◆ Prompt: Transcribe all of the data exactly. Omit the pictures.

◆ Information supplied:
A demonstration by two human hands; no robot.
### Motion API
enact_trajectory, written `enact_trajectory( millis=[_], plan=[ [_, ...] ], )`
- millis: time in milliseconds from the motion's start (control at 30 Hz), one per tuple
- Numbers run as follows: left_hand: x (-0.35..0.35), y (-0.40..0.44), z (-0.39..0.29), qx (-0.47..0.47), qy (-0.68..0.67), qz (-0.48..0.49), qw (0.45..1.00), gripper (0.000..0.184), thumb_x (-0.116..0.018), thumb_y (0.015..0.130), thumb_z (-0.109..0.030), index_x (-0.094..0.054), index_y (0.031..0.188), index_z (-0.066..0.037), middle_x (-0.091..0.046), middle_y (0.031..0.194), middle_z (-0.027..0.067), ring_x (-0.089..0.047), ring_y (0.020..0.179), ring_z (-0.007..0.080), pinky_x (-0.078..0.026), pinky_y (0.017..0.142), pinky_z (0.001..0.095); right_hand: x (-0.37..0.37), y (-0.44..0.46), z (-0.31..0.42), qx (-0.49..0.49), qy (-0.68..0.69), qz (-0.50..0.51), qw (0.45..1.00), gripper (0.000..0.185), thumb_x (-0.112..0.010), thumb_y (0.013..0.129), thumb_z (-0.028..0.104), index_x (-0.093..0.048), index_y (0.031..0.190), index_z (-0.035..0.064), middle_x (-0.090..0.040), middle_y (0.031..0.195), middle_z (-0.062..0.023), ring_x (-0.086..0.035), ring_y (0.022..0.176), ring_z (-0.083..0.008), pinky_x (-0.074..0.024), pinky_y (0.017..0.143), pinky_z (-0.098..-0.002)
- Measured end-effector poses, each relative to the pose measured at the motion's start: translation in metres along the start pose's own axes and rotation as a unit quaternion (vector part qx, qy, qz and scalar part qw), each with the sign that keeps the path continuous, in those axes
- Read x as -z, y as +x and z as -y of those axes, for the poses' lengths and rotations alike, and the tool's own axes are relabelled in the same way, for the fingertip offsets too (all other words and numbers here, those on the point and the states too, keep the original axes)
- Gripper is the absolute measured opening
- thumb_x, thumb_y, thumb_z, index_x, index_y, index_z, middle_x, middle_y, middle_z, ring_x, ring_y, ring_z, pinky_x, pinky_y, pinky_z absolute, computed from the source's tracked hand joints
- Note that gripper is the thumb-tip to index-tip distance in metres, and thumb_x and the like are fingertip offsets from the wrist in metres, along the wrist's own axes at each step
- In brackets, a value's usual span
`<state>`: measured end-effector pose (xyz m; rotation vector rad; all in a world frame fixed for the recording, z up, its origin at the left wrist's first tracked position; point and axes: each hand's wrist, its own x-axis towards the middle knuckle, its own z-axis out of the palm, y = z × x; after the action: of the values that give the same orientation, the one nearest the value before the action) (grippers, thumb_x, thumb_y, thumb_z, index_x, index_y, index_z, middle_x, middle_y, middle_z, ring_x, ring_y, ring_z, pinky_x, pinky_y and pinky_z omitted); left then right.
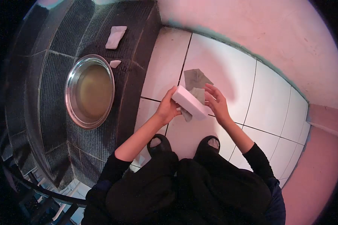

◆ Response box:
A demonstration by two human hands; no robot.
### Motion API
enact_trajectory, written `enact_trajectory( millis=[_], plan=[ [_, ...] ], )`
- millis: time in milliseconds from the motion's start (control at 30 Hz), one per tuple
- Numbers run as follows: left_hand: x (-0.35..0.35), y (-0.40..0.44), z (-0.39..0.29), qx (-0.47..0.47), qy (-0.68..0.67), qz (-0.48..0.49), qw (0.45..1.00), gripper (0.000..0.184), thumb_x (-0.116..0.018), thumb_y (0.015..0.130), thumb_z (-0.109..0.030), index_x (-0.094..0.054), index_y (0.031..0.188), index_z (-0.066..0.037), middle_x (-0.091..0.046), middle_y (0.031..0.194), middle_z (-0.027..0.067), ring_x (-0.089..0.047), ring_y (0.020..0.179), ring_z (-0.007..0.080), pinky_x (-0.078..0.026), pinky_y (0.017..0.142), pinky_z (0.001..0.095); right_hand: x (-0.37..0.37), y (-0.44..0.46), z (-0.31..0.42), qx (-0.49..0.49), qy (-0.68..0.69), qz (-0.50..0.51), qw (0.45..1.00), gripper (0.000..0.185), thumb_x (-0.112..0.010), thumb_y (0.013..0.129), thumb_z (-0.028..0.104), index_x (-0.093..0.048), index_y (0.031..0.190), index_z (-0.035..0.064), middle_x (-0.090..0.040), middle_y (0.031..0.195), middle_z (-0.062..0.023), ring_x (-0.086..0.035), ring_y (0.022..0.176), ring_z (-0.083..0.008), pinky_x (-0.074..0.024), pinky_y (0.017..0.143), pinky_z (-0.098..-0.002)
- Measured end-effector poses, each relative to the pose measured at the motion's start: translation in metres along the start pose's own axes and rotation as a unit quaternion (vector part qx, qy, qz and scalar part qw), each with the sign that keeps the path continuous, in those axes
- Read x as -z, y as +x and z as -y of those axes, for the poses' lengths and rotations alike, and the tool's own axes are relabelled in the same way, for the fingertip offsets too (all other words and numbers here, those on the point and the states too, keep the original axes)
- Gripper is the absolute measured opening
- thumb_x, thumb_y, thumb_z, index_x, index_y, index_z, middle_x, middle_y, middle_z, ring_x, ring_y, ring_z, pinky_x, pinky_y, pinky_z absolute, computed from the source's tracked hand joints
- Note that gripper is the thumb-tip to index-tip distance in metres, and thumb_x and the like are fingertip offsets from the wrist in metres, along the wrist's own axes at each step
- In brackets, a value's usual span
`<state>`: measured end-effector pose (xyz m; rotation vector rad; all in a world frame fixed for the recording, z up, its origin at the left wrist's first tracked position; point and axes: each hand's wrist, its own x-axis towards the middle knuckle, its own z-axis out of the palm, y = z × x; after the action: of the values that give the same orientation, the one nearest the value before the action) (grippers, thumb_x, thumb_y, thumb_z, index_x, index_y, index_z, middle_x, middle_y, middle_z, ring_x, ring_y, ring_z, pinky_x, pinky_y and pinky_z omitted); left then right.

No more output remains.